This year our Greater St. Louis branch will have its spring dinner on April 4 at the Congress Hotel. Special guest, who will address the dinner, is Mrs. Oswald B. Lord. Mrs. Lord is the U.S. representative on the Human Rights Commission and has been an alternate delegate to the U.S. General Assembly since 1953.

Mrs. Lord has just returned from a two-month trip in Southeast Asia, France and Spain and she must have many interesting impressions, gathered from her observations of people and situations on this trip, to impart to her audience.

Mrs. Lord will be introduced by Dr. Franc L. McCluer, president of Lindenwood College of St. Charles, Mo. We at the headquarters of the AAUN are hoping that this branch's meeting will be a great success.

I think this is a good time to mention the information which has come to me from the Christian Rural Overseas Program, known as CROP.

This organization receives gifts for the world's needy and says that, because of the landslides and extensive flooding in the wake of Europe's severest winter in 200 years, it expects larger shipments of food than was planned will be sent to Europe this spring.

The Church World Service ships and administers these supplies in the field, just as it administers the distribution of surplus food supplies released by the U.S. government and draws on CROP contributions to bear part of the handling costs for these surpluses.

This service also handles medicine and gifts of clothing for people made homeless from landslides along the Danube.

Winter wheat was almost wiped out in Italy, Germany and France. Italy also suffered extensive damage to her olive oil industry which, it is feared, will take 15 years to rehabilitate.

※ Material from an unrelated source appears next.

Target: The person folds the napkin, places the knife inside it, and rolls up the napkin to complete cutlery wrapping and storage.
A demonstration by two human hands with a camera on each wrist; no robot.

Originally CROP supplies were intended to go to school lunch programs, orphanages and refugees. But now these supplies have been diverted to the greater needs arising from Europe's severe winter.

Dairy products and rice in the amount of 4,500,000 pounds have been sent to Greece. No complete report has yet been received from Turkey, but 48,000 pounds of food are on their way to that nation. And these organizations fear that more needs will arise as spring advances.

E.R.

(Copyright, 1956, by United Feature Syndicate, Inc.)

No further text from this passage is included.